WHAT NEEDS TO BE DONE - Each line of the listing that contains "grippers" should be found and copied.

# # # # #

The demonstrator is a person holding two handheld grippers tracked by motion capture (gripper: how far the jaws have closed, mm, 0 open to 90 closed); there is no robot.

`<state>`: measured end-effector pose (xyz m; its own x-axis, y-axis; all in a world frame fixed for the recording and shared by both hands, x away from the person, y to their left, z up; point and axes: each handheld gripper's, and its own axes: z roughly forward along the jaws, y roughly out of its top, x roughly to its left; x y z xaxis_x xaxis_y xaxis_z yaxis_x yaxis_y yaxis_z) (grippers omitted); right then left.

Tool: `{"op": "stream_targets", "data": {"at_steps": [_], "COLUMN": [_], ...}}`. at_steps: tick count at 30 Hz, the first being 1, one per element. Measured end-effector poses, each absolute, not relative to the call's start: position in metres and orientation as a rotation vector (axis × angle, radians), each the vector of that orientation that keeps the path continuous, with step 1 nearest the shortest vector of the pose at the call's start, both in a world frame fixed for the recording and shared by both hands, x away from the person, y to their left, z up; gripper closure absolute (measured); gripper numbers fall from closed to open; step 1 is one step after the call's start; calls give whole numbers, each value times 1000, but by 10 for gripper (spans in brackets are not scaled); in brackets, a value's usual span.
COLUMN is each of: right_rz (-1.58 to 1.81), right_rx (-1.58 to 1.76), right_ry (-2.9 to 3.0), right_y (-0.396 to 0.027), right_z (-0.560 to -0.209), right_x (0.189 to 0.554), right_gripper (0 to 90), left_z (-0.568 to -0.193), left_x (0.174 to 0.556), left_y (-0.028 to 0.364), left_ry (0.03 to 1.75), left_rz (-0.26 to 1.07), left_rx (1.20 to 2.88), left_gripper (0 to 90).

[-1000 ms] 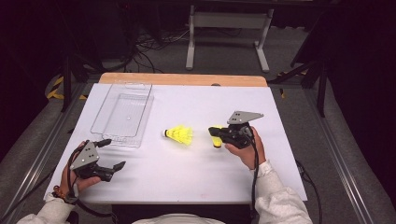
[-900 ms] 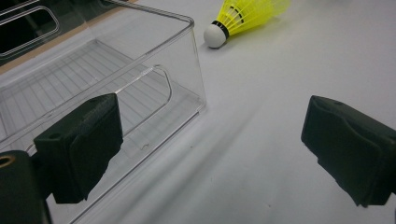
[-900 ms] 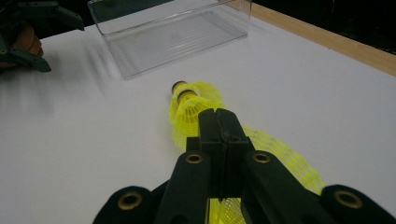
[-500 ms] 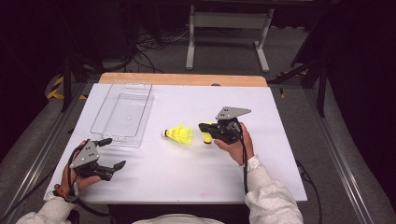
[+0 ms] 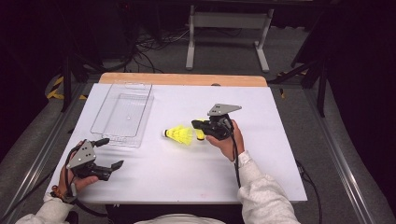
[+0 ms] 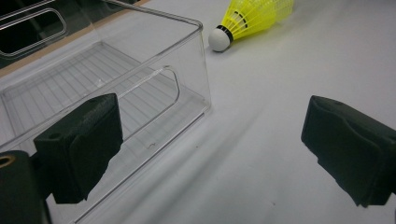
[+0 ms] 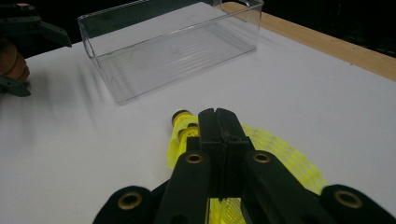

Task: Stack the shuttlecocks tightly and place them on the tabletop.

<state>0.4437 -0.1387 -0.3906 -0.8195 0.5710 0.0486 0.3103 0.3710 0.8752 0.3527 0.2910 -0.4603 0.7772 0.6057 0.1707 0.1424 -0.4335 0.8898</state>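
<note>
Under right gripper (image 7: pixel 218 126) | second yellow shuttlecock (image 7: pixel 275 154) | fingers together

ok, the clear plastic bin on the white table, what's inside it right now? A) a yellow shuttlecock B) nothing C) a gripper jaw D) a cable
B: the clear plastic bin shows only its bare ribbed floor, and the yellow shuttlecock with the white cork tip lies outside it on the white table.

Lab or studio recording bay.
You work at a white-covered table (image 5: pixel 261 154) amid dark surroundings, with loose cables (image 5: pixel 154 39) and a metal stand (image 5: pixel 224 21) on the grey floor (image 5: pixel 289 51).
</note>
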Motion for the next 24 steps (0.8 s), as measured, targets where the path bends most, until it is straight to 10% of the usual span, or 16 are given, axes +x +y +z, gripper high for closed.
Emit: {"op": "stream_targets", "data": {"at_steps": [24], "right_rz": [1419], "right_rx": [856], "right_ry": [2356], "right_y": [-132], "right_z": [-408], "right_x": [459], "right_gripper": [900], "left_z": [-460], "left_x": [355], "left_y": [287], "left_ry": [554], "left_rz": [591], "left_rx": [1990], "left_gripper": [62]}}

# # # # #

EXPECTED ANSWER -
The demonstrator is a person holding two handheld grippers tracked by motion capture (gripper: how far the jaws have closed, mm, 0 open to 90 closed); there is no robot.
`<state>`: measured end-effector pose (xyz m; its own x-axis, y-axis; all in a world frame fixed for the recording and shared by both hands, x away from the person, y to their left, z up; point and axes: each handheld gripper's, and its own axes: z roughly forward along the jaws, y roughly out of its top, x roughly to its left; x y z xaxis_x xaxis_y xaxis_z yaxis_x yaxis_y yaxis_z) (grippers omitted); right then left.

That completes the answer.